There is a way to atomically send a signal to a traditional process group, however. What I do for my daemons--at least, those which create subprocesses--is have the master become a new session and process group leader using setsid, open a master/slave PTY pair, and assign the new PTY as the controlling terminal. Child processes inherit the controlling terminal from the master, and if the master ever dies then _all_ children with the controlling terminal and process group will atomically get SIGHUP. As long as your subprocesses aren't actively trying to subvert you, it's bullet-proof behavior and more robust than any hack using cgroups.

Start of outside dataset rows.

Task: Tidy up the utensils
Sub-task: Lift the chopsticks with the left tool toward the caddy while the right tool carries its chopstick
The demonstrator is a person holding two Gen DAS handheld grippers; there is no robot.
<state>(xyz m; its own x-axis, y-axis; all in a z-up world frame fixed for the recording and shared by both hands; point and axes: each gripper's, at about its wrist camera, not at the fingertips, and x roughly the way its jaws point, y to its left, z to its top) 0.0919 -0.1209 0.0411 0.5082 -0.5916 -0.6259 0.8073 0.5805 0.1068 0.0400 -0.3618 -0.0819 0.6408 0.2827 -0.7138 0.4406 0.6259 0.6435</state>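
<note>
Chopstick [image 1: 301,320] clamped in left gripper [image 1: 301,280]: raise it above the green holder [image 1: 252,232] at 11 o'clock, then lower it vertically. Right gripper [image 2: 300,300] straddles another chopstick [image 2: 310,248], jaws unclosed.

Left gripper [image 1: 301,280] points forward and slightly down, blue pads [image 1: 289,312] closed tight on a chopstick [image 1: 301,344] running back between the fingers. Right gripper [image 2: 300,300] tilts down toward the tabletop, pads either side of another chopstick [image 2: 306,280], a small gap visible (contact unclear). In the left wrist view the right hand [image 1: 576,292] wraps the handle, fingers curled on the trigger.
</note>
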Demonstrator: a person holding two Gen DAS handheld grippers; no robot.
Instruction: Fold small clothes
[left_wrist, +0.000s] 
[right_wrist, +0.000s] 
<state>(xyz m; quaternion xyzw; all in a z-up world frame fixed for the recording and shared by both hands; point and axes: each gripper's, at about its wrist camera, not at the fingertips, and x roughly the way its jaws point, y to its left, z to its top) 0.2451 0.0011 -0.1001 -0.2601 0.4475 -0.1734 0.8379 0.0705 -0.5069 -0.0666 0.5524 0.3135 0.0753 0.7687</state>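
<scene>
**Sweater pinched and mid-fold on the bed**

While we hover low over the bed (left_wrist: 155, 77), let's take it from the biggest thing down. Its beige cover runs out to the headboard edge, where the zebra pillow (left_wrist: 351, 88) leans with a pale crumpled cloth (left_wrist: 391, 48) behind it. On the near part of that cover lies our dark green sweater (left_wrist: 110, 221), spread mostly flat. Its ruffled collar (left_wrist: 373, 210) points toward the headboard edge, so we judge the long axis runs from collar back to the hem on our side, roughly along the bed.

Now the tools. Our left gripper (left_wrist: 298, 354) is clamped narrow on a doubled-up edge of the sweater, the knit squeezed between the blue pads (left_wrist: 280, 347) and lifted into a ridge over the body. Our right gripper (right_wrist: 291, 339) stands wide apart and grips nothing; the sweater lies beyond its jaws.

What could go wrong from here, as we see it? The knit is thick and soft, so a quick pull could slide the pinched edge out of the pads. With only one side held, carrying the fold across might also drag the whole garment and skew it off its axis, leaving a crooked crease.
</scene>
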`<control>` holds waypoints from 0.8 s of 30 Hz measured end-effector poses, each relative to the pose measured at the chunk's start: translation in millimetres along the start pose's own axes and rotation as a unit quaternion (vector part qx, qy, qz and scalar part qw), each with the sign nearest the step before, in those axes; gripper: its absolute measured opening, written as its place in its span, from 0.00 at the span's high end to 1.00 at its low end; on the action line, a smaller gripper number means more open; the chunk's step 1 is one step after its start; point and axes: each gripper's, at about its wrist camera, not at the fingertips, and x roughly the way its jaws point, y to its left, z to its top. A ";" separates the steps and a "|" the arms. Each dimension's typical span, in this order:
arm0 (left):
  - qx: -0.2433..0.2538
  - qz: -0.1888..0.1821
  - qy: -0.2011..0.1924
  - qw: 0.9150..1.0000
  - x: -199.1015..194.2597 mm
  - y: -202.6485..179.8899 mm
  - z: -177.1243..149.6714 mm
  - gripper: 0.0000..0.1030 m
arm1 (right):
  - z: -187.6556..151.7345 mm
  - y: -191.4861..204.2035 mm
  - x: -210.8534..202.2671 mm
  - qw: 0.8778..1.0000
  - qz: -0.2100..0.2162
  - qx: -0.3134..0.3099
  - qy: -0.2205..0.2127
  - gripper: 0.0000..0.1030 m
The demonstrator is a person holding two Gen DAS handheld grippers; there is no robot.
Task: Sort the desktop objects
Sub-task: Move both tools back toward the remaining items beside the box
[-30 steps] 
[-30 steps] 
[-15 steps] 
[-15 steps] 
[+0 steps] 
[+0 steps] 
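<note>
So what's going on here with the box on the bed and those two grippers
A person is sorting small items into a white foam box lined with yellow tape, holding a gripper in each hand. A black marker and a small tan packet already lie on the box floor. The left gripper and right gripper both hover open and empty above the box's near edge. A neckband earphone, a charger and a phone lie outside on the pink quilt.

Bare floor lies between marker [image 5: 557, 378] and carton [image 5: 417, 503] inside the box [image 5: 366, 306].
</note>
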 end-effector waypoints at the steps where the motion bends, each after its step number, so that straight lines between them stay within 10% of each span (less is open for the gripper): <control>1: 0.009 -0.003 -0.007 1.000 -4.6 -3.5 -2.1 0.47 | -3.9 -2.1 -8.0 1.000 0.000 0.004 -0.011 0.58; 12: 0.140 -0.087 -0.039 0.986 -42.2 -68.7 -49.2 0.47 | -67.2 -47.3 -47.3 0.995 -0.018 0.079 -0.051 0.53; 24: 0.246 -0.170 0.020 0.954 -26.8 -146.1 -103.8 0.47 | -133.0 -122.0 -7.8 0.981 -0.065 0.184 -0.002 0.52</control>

There's still the issue of figuring out how to kill the master process. Ideally the master process never forks away from, e.g., systemd. (Not sure if systemd will try to kill it directly, first, before relying on its cgroups hack. Also, sometimes becoming a session leader requires forking if, e.g., the invoker already made you a process group leader.) But if the master must be independent, the best way is for the master to be super simple and just have it open a unix domain socket to take start/stop commands.

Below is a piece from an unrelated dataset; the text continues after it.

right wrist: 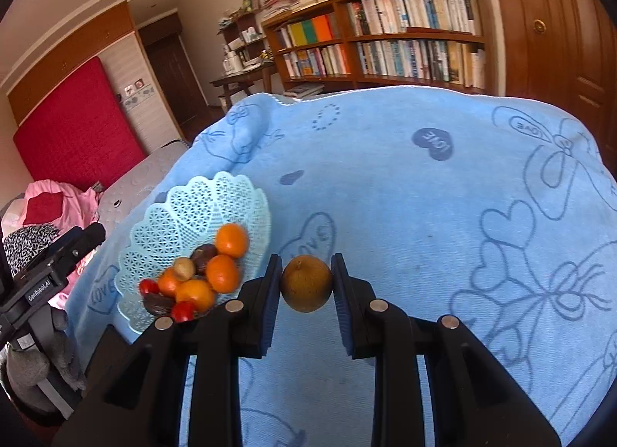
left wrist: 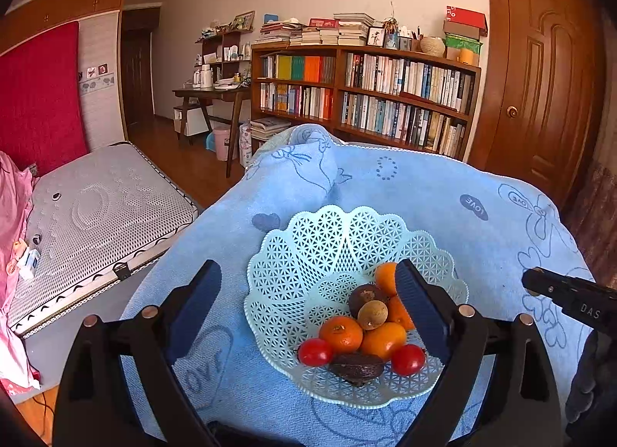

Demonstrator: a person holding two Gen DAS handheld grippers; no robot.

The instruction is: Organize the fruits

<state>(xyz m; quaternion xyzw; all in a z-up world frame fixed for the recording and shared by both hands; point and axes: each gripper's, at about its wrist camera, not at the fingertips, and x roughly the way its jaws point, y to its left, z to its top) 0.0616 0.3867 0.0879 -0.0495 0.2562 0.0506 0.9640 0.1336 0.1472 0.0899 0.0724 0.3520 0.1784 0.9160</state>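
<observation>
Right claw (right wrist: 306, 283) is clenched on a small round brown fruit (right wrist: 306, 283), prob. a longan, pads pressing its two sides at the widest part, so the grip sits across the middle. Can't tell if the fruit is just off the blue towel (right wrist: 385, 185) or resting on it; it's near the basket, to its right, w/ towel between them. Judging by look: light, thin brittle shell, round and a bit slick, so it could roll or pop out if squeezed off-centre; a gentle hold across the equator looks right, no hard pinch. Left claw (left wrist: 308, 293) is released, jaws wide apart, hovering over the near part of the pale green lattice fruit basket (left wrist: 308, 239), gripping nothing. In the basket: several tangerines (left wrist: 341, 333), two cherry tomatoes (left wrist: 315, 351), a second longan (left wrist: 372, 315) sitting on top of the pile, plus two dark wrinkled fruits, kind unclear. Pile is loose, so a drop onto it could knock tomatoes around; set-down spot looks best in the bare lattice behind the heap. Further back: bed w/ grey mattress (left wrist: 104, 208) to the left, bookshelf (left wrist: 366, 92) along the far wall.
</observation>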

But let's presume we want a failsafe method in case the master has some sort of bug and we need to send it SIGKILL. (This is what I always assume, actually.) No matter what you do there'll always be a race. However, the least racy way to get the PID using a PID file is using POSIX fcntl locks. fcntl locks provide a way to query the PID of the process holding a lock (no reading or writing of files involved; just a kernel syscall). Importantly, if the process dies it no longer holds the lock and so querying the owner cannot return a stale PID. So when I use a traditional "PID file", I don't write the PID to the file, I just have the master lock it. There's still the race between querying the pid and sending a signal, but at least you're not leaving a loaded gun around (i.e. a PID file with a stale PID written to it).

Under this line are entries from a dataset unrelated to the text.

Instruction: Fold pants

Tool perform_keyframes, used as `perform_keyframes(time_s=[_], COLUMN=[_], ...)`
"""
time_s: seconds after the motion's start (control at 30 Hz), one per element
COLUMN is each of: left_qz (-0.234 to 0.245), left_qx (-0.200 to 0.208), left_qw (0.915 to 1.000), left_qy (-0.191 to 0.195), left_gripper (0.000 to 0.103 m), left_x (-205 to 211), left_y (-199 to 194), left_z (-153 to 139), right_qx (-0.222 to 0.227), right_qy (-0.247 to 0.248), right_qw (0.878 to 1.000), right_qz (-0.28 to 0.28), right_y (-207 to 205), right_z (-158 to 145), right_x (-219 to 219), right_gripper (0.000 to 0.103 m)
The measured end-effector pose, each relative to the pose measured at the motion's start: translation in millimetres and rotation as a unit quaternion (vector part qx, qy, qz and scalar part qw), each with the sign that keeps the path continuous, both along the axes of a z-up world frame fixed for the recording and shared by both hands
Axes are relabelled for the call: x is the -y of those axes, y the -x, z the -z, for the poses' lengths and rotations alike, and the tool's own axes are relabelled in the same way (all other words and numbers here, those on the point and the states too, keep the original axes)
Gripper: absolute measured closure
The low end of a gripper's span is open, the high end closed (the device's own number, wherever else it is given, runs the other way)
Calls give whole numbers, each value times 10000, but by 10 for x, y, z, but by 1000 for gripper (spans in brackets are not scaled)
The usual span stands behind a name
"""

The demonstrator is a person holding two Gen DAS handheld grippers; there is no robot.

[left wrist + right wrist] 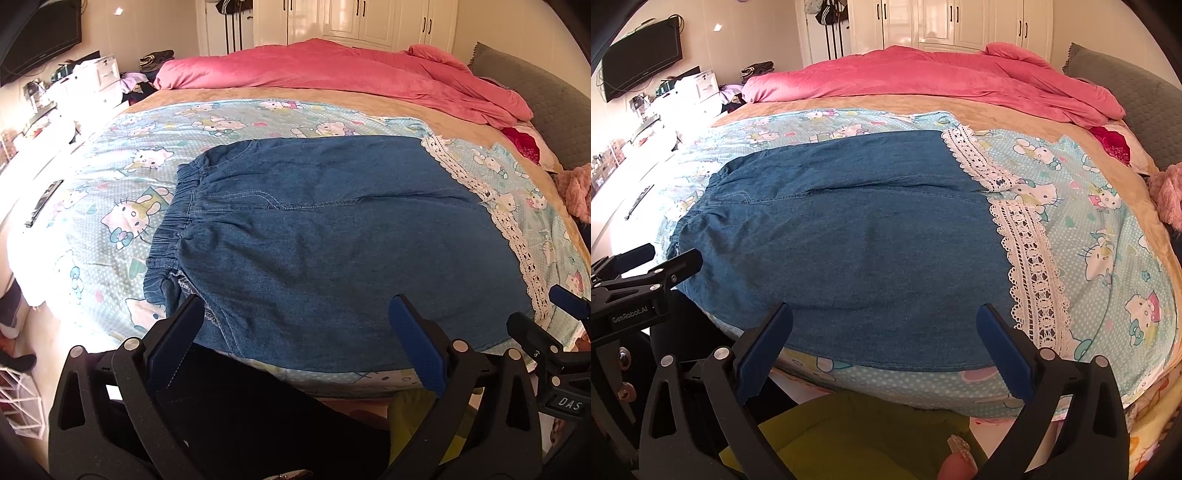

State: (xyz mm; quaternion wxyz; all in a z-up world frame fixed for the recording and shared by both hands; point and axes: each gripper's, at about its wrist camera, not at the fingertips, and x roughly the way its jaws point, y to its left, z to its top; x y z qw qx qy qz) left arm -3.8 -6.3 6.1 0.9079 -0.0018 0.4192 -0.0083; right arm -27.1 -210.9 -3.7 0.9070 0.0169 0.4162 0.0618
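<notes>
— While both grippers are hovering off the near edge of the bed, where are the pants sitting?

— I'm looking at the pants lying flat across the cartoon-cat sheet, elastic waistband to my left, white lace hems to my right. I'm holding my left gripper with its jaws spread wide and nothing in them; my right gripper is gaping the same way, also holding nothing.

— What are you worrying about?

— I'm thinking a pinch could catch the sheet along with the denim and drag it up, since the two are lying pressed together. I'm also guessing the lace could snag on a fingertip, and uneven lifting by the two sides might skew the fold.

— Any writing showing?

— I'm reading "GenRobot.AI" on my left gripper's body from the right view, and "DAS" on the right one from the left view.
</notes>
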Motion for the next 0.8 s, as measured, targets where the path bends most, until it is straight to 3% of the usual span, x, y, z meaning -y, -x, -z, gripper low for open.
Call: perform_keyframes(time_s=[0.8], left_qz=[-49], left_qx=[-119], left_qw=[9999], left_qy=[47], left_gripper=[9], left_x=[-74], left_y=[-67], left_z=[86], right_qx=[-75], right_qy=[75], right_qw=[9999], right_qz=[-52], right_y=[-68], right_z=[44], right_x=[-59], right_gripper=[4])
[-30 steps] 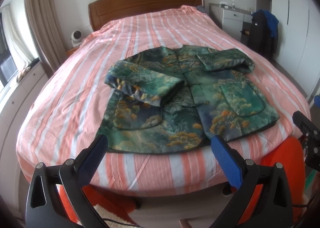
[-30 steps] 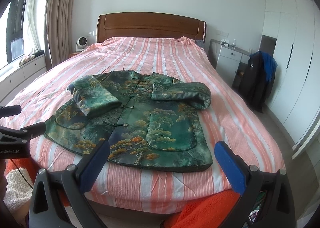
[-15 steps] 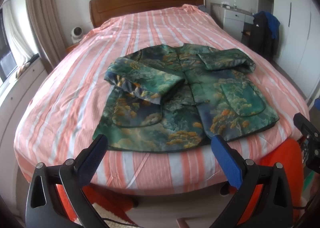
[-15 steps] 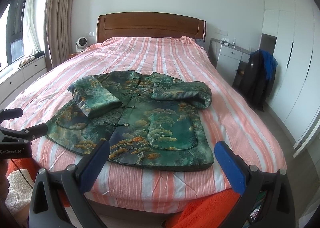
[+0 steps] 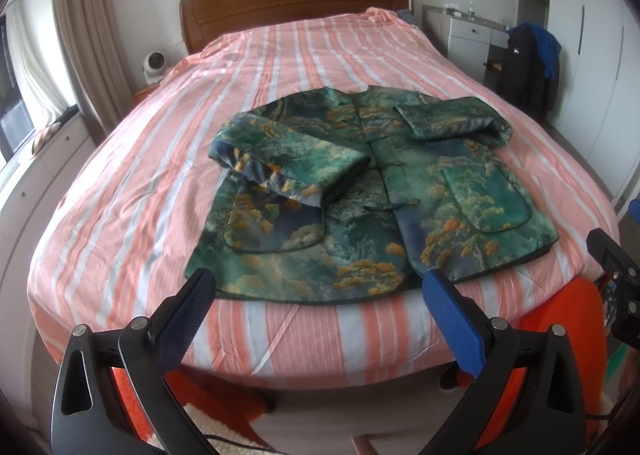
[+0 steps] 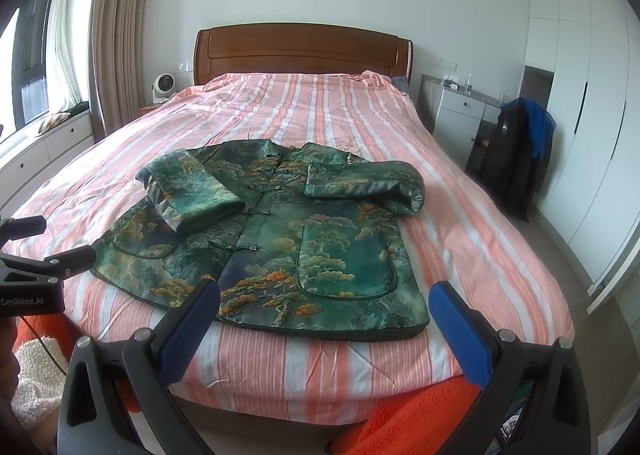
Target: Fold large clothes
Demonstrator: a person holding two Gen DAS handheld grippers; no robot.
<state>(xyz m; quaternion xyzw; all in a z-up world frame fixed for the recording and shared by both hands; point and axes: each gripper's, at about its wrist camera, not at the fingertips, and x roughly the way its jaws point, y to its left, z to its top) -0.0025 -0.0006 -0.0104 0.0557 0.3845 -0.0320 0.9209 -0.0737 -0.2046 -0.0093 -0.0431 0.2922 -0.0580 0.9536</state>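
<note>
A green patterned jacket (image 5: 360,191) lies flat, front up, near the foot of the striped bed (image 5: 280,55), with both sleeves folded in across its chest. It also shows in the right wrist view (image 6: 280,231). My left gripper (image 5: 318,307) is open and empty, held just short of the jacket's hem at its left half. My right gripper (image 6: 324,319) is open and empty, held just short of the hem at its right half. The right gripper's body shows at the right edge of the left wrist view (image 5: 616,279).
The bed has a wooden headboard (image 6: 300,51) at the far end. A white dresser (image 6: 460,123) and a chair draped with dark clothes (image 6: 520,151) stand to the right. An orange rug (image 6: 400,423) lies at the bed's foot. A window bench (image 6: 48,135) runs along the left.
Both grippers have drifted slightly, the left one's view shifting a little to the left of the jacket. The jacket has not moved and both grippers stay open.
</note>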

This method is no worse than systemd and arguably better in some respects.

Oddly, I don't think systemd even bothers with process groups. That's a shame because it's really the only race-free to kill a bunch of related processes. systemd could provide the option to spawn a service within a process group and to send SIGKILL to the process group first before resorting to the cgroups hack to pick up any stragglers (i.e. those that intentionally left the process group). It could even provide the controlling terminal trick as an option. But it doesn't. AFAIK it just use the imperfect cgroups hack.